15:42 This isn't to say you're lazy (testing and documenting these kinds of things is a lot of work), but in a situation like this where there is no clear pattern, isn't it all the more important to measure all the way to 20?
It came down to deciding what was worth my time. I rarely see vehicles with 10+ wheels or stabilizers (etc.). Since I am just a single person putting all this together, it was more worth my time to focus on the other parts of the video. I mean, have you ever built a vehicle that has more than 10 of one non-SCR part?

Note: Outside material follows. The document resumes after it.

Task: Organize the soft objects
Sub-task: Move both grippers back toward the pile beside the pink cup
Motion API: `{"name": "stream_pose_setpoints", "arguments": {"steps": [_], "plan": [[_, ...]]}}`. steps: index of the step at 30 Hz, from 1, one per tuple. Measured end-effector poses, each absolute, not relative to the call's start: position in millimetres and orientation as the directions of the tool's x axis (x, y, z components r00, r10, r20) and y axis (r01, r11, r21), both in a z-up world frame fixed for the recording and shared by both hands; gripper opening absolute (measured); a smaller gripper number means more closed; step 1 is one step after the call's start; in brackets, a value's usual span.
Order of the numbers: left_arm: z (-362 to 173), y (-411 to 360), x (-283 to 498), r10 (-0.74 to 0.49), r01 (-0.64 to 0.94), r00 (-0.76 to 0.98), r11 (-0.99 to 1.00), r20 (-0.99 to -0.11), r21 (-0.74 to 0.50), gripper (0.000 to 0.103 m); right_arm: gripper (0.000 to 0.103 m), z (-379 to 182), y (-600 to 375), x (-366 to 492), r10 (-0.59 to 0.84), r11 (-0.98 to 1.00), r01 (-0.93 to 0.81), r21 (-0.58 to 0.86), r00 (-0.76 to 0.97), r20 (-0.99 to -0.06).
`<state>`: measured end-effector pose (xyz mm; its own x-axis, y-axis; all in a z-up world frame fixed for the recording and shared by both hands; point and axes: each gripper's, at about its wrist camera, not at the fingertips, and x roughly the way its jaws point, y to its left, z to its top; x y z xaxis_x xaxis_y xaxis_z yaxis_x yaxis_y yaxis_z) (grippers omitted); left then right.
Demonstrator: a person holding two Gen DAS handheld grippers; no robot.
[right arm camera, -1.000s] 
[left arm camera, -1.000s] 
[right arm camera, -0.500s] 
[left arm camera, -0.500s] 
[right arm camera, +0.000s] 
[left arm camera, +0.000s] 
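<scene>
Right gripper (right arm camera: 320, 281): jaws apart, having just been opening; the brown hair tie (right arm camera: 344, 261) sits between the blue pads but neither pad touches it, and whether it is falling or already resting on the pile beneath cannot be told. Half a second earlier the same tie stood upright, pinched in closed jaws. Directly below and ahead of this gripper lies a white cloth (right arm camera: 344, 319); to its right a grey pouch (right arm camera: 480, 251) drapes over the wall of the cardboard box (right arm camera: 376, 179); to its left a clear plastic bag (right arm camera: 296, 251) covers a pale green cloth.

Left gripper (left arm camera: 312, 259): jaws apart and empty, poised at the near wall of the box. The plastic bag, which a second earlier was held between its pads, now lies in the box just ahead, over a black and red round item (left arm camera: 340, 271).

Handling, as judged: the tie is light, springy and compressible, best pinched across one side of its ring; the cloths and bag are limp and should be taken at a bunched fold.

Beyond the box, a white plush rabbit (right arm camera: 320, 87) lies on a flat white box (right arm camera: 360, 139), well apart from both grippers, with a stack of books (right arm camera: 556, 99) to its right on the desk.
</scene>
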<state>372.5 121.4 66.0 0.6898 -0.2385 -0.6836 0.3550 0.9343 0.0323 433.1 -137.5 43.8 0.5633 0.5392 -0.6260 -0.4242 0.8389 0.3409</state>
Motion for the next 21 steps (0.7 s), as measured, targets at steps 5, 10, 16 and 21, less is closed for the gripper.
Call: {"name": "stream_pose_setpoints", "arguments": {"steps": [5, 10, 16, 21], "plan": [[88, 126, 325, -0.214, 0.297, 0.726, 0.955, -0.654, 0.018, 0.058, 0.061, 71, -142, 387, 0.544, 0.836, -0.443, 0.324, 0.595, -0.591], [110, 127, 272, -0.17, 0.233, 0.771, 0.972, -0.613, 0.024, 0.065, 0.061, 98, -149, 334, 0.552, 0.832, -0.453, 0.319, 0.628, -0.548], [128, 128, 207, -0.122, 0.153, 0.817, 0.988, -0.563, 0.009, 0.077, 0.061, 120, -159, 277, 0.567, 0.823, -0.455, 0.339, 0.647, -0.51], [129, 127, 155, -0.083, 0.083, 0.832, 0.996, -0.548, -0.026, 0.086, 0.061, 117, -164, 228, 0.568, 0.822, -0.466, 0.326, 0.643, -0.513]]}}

@@lamenwatch1877 yeah… It bothered me too, but between wheels and misc. there are 7 different devices to test. Back when I was putting all this together, I couldn’t assume devices shared combination rules, so I was testing them all one-by-one. It just takes a while to do that and edit the video and make the calculator.
The Standard Combination Rule: formula Base Depletion = B Net Depletion = d # of attached, identical devices = n B((n/2) + (1/2)) = d A.K.A. B(0.5n + 0.5) = d
something that confuses me is when zonai devices disappear. i'll build a flying machine with a Wing and when im almost to my destination, the wing despawns even though i still have battery and im left with a free fall
"If you have something that needs like 14 stabilizers, first of all, give up, it's not going to work..." The Danger Noodle builders apparently took that as a challenge.
As an engineering professor, I have to say you're really talented. The content, presentation/editing, and your delivery are really exceptional. Incredibly well done.
Thanks! I sometimes wonder about becoming a professor at some point. It’s good to know that I can communicate well.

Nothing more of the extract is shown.